The present invention relates to a method of using a methane gas to recover tin with high purity and to produce hydrogen at once, and the method uses the methane reduction technique that combines the two different processes of tin recovery and hydrogen production, thereby recovering tin with high purity from a methane gas and a tin oxide according to the methane reduction technique stably without emission of environmental pollutants, such as carbon dioxide, sulfur dioxide, nitrogen oxide, etc., and also producing hydrogen available as a new energy resource.

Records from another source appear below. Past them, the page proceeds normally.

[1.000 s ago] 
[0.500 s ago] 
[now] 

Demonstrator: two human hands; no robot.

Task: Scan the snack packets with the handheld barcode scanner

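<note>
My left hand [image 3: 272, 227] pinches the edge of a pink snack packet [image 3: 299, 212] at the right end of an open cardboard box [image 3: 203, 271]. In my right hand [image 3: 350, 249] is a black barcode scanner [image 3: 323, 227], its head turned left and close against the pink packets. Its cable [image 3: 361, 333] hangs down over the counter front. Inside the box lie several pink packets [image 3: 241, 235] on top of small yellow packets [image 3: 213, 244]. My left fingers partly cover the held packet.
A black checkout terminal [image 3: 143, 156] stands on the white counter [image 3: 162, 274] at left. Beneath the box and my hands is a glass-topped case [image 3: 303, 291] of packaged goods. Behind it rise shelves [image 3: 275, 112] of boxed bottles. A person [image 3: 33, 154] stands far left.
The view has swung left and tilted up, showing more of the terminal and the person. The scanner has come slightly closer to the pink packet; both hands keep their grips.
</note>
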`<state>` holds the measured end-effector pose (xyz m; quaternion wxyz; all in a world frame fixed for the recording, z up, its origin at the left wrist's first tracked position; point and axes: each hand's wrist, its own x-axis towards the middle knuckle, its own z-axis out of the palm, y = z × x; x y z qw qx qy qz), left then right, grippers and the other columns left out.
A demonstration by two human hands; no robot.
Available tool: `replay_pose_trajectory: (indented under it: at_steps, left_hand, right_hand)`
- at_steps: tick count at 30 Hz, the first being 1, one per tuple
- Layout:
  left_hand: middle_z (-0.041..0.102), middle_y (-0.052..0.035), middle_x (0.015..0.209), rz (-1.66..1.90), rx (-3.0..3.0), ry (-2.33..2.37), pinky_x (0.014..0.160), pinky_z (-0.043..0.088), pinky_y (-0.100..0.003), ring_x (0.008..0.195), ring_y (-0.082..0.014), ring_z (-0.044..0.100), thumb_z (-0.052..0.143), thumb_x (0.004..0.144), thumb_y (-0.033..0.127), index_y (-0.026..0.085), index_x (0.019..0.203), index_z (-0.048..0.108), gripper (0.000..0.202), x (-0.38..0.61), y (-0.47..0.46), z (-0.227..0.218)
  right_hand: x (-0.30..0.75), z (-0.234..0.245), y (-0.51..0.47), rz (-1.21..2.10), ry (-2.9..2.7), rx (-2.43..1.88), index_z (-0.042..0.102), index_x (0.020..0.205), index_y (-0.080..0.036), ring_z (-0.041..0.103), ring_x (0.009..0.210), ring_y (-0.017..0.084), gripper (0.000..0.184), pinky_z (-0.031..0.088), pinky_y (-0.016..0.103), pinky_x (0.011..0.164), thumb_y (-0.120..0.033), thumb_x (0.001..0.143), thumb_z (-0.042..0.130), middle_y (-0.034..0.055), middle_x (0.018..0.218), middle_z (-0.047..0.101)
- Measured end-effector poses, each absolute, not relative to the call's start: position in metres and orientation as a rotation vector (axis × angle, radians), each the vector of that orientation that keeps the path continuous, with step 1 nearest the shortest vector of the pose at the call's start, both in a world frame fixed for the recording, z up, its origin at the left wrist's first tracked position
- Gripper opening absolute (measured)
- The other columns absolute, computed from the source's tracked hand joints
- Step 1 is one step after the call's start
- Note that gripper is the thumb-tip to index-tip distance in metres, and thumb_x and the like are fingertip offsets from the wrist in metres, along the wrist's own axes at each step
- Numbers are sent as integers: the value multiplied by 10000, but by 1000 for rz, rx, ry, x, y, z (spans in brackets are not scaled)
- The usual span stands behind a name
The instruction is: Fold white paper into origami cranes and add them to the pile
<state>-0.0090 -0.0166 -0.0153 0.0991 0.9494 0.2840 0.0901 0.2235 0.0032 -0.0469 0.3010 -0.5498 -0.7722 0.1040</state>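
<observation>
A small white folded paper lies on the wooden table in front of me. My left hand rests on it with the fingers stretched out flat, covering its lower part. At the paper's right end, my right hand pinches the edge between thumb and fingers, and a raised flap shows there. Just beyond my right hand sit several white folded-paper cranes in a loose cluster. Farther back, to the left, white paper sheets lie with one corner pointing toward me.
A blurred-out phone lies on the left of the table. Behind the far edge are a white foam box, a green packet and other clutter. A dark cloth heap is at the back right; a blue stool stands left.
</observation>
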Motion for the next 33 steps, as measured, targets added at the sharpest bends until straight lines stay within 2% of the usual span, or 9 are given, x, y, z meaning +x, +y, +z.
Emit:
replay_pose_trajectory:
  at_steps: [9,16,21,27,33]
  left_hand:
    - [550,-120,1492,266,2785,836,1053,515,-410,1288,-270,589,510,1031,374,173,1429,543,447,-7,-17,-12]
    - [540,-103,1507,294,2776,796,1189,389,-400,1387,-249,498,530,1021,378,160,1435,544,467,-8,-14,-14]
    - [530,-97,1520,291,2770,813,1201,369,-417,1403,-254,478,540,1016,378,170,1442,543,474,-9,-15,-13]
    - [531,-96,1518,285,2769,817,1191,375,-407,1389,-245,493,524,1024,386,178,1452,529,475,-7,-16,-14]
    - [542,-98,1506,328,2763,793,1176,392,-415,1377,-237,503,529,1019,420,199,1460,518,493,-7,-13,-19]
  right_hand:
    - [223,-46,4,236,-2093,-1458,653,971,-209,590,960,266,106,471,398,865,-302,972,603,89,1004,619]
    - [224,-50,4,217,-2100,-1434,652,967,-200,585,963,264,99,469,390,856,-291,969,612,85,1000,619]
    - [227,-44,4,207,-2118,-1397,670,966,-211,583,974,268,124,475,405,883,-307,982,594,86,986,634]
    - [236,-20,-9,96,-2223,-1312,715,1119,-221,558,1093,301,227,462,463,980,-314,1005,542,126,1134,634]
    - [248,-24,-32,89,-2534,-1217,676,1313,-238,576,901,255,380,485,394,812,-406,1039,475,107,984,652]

Further, the present invention enables the recycling of waste materials containing tin oxides generated in all kinds of industries to prevent environmental contaminations and to offer solutions to the stable recovery of expensive tin with high purity and the dramatic reduction of hydrogen production costs at once, increasing economical efficiency and thus contributing to the efficient use of resources.

Claims

1. A method for recovering tin with high purity and producing hydrogen using methane gas, the method comprising: (S1) adding a methane gas (CH.sub.4) into a reaction furnace containing a tin oxide; (S2) activating a reduction reaction of a mixture of the tin oxide and the methane gas of step (S1); and (S3) collecting tin and hydrogen gas produced after the reduction reaction of the step (S2).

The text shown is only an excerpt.